The latest example is the low-volatility exchange-traded fund, which has been the best performing Canadian market strategy over the past five years for investors using exchange-traded funds. For investing in the U.S. market, low-volatility funds have been less dominant.
Low-volatility ETFs typically build portfolios by screening the broader market for stocks that are less variable in price. Volatility runs two ways - declines in price, and gains. This may explain why the Canadian market has seen more success for the low-volatility strategy. We've had weaker markets here, which means that the benefit investors received from reduced downside risk more than offset what they gave up by not having exposure to the hottest stocks.

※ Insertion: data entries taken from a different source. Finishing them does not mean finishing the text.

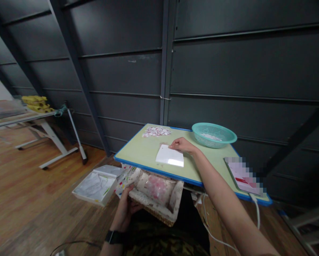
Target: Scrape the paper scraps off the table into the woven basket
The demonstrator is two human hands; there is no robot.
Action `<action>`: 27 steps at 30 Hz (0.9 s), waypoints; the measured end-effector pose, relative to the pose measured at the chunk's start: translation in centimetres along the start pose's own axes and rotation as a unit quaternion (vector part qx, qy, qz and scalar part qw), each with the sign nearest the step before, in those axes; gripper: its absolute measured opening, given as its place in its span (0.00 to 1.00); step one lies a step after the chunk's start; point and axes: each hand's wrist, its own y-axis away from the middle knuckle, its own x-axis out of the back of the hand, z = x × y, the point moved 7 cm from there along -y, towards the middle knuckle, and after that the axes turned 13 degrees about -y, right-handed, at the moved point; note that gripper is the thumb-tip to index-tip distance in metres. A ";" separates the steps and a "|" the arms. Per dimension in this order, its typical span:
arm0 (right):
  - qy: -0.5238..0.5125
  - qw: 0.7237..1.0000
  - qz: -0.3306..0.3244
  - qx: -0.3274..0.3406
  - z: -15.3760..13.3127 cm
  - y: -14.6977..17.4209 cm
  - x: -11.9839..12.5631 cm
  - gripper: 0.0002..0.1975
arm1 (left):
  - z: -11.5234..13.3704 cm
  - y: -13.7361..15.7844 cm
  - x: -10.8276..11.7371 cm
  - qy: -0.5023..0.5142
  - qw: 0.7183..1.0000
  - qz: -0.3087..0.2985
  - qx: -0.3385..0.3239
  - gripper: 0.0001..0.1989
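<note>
My right hand point(182, 145) pinches the upper edge of a white card point(170, 155) on the pale yellow table point(138, 151) with a blue rim. Glare shows on the card's lower corner. Below the table's front edge, my left hand point(127, 202) grips the left side of a lined basket point(156, 202), its fingers partly hidden under it. Inside the basket lies something pink and white in what looks like clear plastic; I cannot make out what. A pile of small white and reddish pieces point(157, 132) lies at the table's far left.
A turquoise mesh basket point(215, 136) with white pieces stands at the back right. A tablet point(243, 177) with a white cable point(256, 209) lies on the right. On the floor at left sits an open white box point(96, 186). Another table point(42, 116) holds yellow items point(37, 104).
</note>
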 end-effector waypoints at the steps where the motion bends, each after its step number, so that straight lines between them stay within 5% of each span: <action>1: 0.000 1.000 -0.010 0.002 0.1 -0.1 -0.2 0.23 | 0.0 -0.1 0.1 -0.003 1.000 -0.002 0.001 0.17; 8: -0.009 0.999 -0.030 0.003 0.5 -0.3 -0.4 0.24 | -0.1 -0.1 0.3 -0.014 1.000 0.004 -0.002 0.14; 18: -0.076 0.983 -0.164 -0.022 1.0 0.1 -5.0 0.24 | -0.1 -0.2 0.3 -0.013 1.000 -0.003 -0.005 0.16; 20: -0.107 0.989 -0.105 0.002 0.8 -0.3 -4.0 0.25 | -0.2 -0.3 0.3 -0.011 1.000 -0.002 -0.006 0.17; 23: -0.100 0.989 0.082 0.066 0.2 -0.8 -0.2 0.26 | -0.4 -0.6 0.4 -0.005 1.000 0.007 -0.002 0.17; 27: 0.056 0.945 0.288 0.142 -1.2 0.3 4.3 0.25 | -0.6 -0.8 0.4 0.002 1.000 0.009 0.000 0.16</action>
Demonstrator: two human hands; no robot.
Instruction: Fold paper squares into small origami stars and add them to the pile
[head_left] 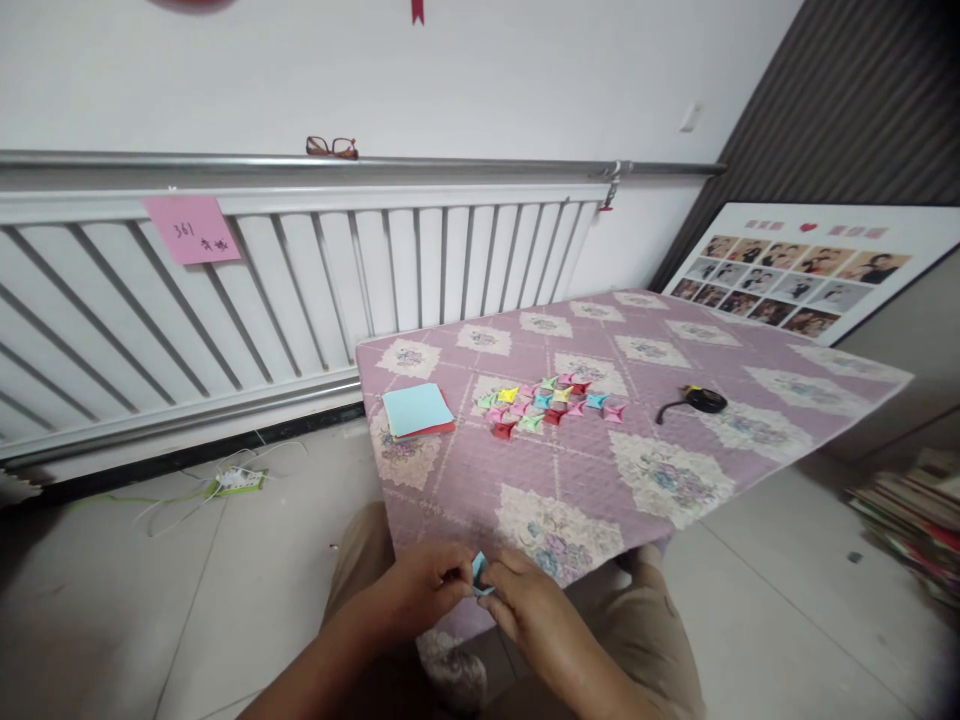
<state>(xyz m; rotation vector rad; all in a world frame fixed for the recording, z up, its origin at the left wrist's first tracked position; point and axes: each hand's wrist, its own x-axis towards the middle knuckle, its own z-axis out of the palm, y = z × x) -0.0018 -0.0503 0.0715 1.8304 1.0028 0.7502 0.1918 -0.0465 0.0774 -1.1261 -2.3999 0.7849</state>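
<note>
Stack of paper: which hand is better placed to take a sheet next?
Probably the left hand: the stack lies ahead and leftward, nearer to it than to the right hand. Both hands are on the small blue paper, though, so the left would first have to let go.

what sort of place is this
Probably a room in a home: a white radiator runs along the wall, a framed photo collage leans beside a table with a floral tablecloth, and eyeglasses rest on a pipe.
</note>
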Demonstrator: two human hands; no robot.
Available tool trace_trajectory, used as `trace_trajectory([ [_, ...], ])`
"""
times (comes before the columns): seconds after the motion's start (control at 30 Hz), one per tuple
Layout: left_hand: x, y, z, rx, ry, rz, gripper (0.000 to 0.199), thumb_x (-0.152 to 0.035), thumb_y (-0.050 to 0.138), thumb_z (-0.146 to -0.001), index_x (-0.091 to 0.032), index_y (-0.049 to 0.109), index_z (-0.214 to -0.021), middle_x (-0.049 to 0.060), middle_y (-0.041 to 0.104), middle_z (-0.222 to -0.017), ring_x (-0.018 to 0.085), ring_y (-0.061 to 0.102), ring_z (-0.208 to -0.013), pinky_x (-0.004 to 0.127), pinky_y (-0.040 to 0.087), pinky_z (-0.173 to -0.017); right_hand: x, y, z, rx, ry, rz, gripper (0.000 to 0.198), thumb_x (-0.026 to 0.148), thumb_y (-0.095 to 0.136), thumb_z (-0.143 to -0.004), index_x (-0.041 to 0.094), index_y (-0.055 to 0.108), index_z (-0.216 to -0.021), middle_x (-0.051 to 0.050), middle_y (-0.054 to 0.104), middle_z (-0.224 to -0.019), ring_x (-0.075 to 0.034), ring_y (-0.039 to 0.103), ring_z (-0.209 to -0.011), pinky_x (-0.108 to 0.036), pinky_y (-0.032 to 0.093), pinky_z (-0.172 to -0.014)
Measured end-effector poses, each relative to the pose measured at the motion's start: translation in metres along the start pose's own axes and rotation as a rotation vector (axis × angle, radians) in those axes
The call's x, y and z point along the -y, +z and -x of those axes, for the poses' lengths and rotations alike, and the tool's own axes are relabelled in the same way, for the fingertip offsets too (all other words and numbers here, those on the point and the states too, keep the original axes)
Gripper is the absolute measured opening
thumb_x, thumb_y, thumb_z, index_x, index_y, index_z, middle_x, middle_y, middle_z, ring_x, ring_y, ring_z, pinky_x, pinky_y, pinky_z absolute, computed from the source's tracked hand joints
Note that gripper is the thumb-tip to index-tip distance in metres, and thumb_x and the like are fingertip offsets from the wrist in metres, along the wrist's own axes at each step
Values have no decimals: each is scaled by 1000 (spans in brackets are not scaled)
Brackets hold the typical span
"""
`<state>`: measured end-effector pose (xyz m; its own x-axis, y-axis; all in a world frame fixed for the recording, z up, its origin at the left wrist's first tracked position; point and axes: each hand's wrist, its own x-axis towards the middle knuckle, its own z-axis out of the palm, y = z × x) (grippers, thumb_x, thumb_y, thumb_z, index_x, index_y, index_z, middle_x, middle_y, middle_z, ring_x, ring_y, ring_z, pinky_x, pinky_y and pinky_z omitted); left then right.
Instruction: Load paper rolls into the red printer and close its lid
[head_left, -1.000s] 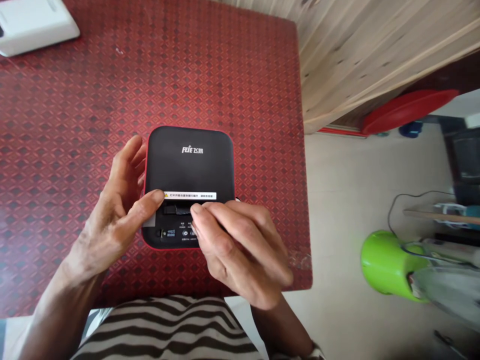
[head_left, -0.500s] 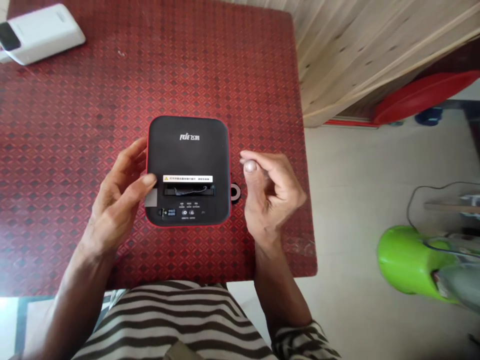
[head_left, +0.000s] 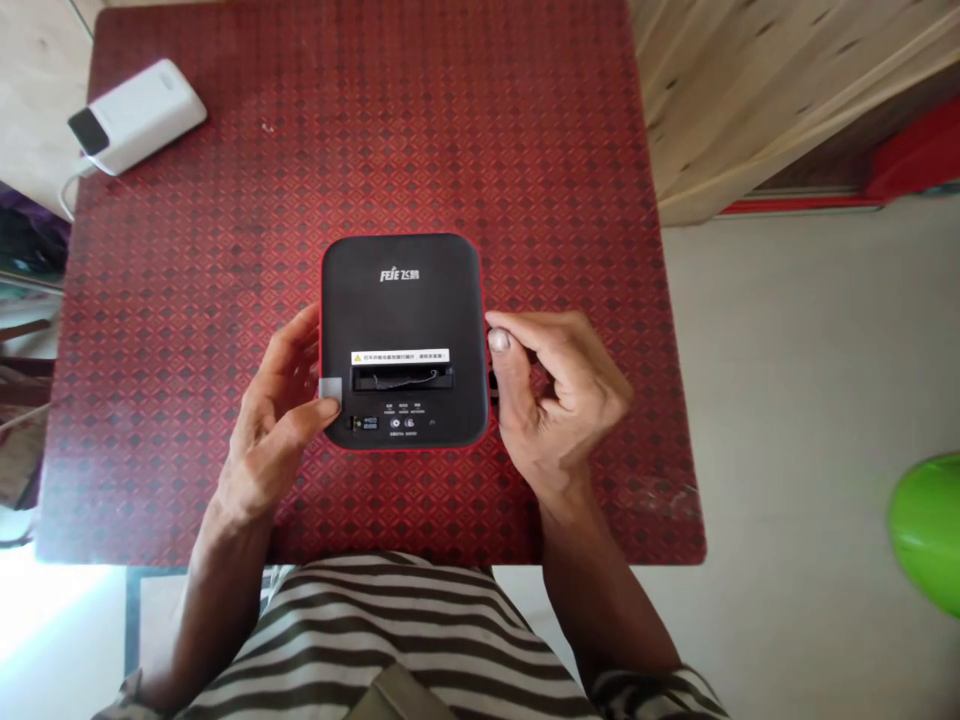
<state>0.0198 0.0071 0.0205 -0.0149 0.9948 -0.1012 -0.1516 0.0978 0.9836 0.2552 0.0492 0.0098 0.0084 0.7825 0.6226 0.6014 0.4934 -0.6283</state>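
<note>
A black receipt printer (head_left: 403, 320) with a red rim lies in front of me, its paper slot and small display toward my body. My left hand (head_left: 281, 405) grips its left side, thumb on the lower left corner by a pale tab (head_left: 330, 388), the other fingers against the side. Close by the right edge, my right hand (head_left: 559, 385) is closed, thumb and forefinger tips together and at or very near the red rim. Whatever they pinch, if anything, is hidden. A small dark part (head_left: 493, 388) shows at the right side, mostly covered by that hand.
The printer is on a red patterned table (head_left: 465, 150). A white power bank (head_left: 146, 115) with a cable lies at the far left corner. Wooden panelling (head_left: 720, 100) stands beyond the right edge, and something bright green (head_left: 930, 530) is on the floor at right.
My right hand has come in against the printer's right edge, covering most of the round dark part seen there before. My left thumb sits lower on the corner. The whole view has shifted.
</note>
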Motion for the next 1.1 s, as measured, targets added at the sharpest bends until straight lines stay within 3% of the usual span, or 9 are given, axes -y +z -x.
trace_trajectory([
  [0.27, -6, 0, 1, -23, -11, -46, 62, -31, 79, -88, -35, 66, -148, 5, 64, -155, 38, 54, -150, 53, 54, -118, 0, -2, -1, 19, -16, 31, 21, 10, 65, -102, 24, 78, -109, -4, 81, -94, -21, 77, -83, -39, 65, -75],
  [0.5, -9, 5, -6, -91, -53, -23, 59, -34, 85, -80, -36, 70, -137, 5, 69, -142, 41, 58, -144, 55, 56, -114, -1, -2, -1, 32, -37, 56, 22, 10, 65, -102, 26, 77, -112, -3, 81, -93, -21, 77, -82, -39, 66, -74],
  [0.63, -10, 10, -6, -104, -77, 2, 58, -24, 77, -81, -34, 69, -138, 4, 70, -141, 36, 60, -141, 53, 56, -114, 0, -3, -1, 58, -20, 66, 24, 9, 65, -102, 28, 76, -112, -4, 81, -94, -22, 77, -83, -39, 65, -75],
  [0.87, -11, 15, -4, -139, -59, -7, 59, -15, 70, -79, -33, 70, -135, 1, 71, -141, 31, 64, -135, 46, 57, -111, 0, -2, -2, -40, -55, 76, 21, 9, 66, -100, 24, 78, -109, -4, 80, -92, -20, 76, -79, -37, 64, -72],
  [1.1, -10, 12, -5, -98, -38, -4, 58, -17, 69, -82, -30, 70, -138, 3, 72, -145, 32, 63, -138, 46, 58, -109, 4, -7, -5, -106, -82, 61, 22, 7, 68, -99, 23, 79, -109, -4, 80, -92, -18, 75, -80, -34, 63, -73],
])
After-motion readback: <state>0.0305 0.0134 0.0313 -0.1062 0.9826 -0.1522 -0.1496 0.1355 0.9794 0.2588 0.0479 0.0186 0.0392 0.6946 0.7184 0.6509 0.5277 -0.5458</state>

The U.S. market has far outperformed Canada in the past 10 years, and the trend has remained in place this year. This gives you some context for understanding why U.S. low-volatility funds have been disappointing.
Consider the BMO Low Volatility U.S. Equity ETF (ZLU): It's up an annualized 14.2 per cent over the three years to Oct. 31. You'd have had a better result with the plain old BMO S&P 500 ETF (ZSP), up 15.4 per cent over the past five years, or the BMO U.S. Dividend ETF (ZDY), up 15.7 per cent.
To some extent, low-volatility investing in the U.S. market depends on which ETF you use.
The iShares Edge MSCI Min Vol USA Index ETF (XMU) averaged 16.1 per cent annually over the past three years, compared with 15.4 per cent for the iShares Core S&P 500 Index ETF (XUS). But there are other examples of U.S. low-volatility ETFs lagging. The PowerShares FTSE RAFI U.S. Fundamental Index ETF - CAD hedged ETF (PXU.F) averaged 13.7 per cent over the past five years, while the PowerShares S&P 500 Low Volatility Index ETF - CAD hedged ETF (ULV.F) averaged 12.9 per cent.
The long stretch of outperformance for low-volatility ETFs in Canada should make investors cautious about buying these funds at today's prices. But U.S. low-volatility ETFs might be different. The U.S. market has been ferociously strong in recent years and there are growing concerns about a pullback. Could low-volatility ETFs outperform if this happens?
One further example of a successful Canadian strategy struggling in the U.S. market is the Two-Minute Portfolio (2MP), with which you invest in the two largest dividendpaying stocks in each industry sector of the stock market.
The 2MP has outperformed the S&P/TSX composite total return index over the long term, but a U.S. version tested a few years ago was a bust.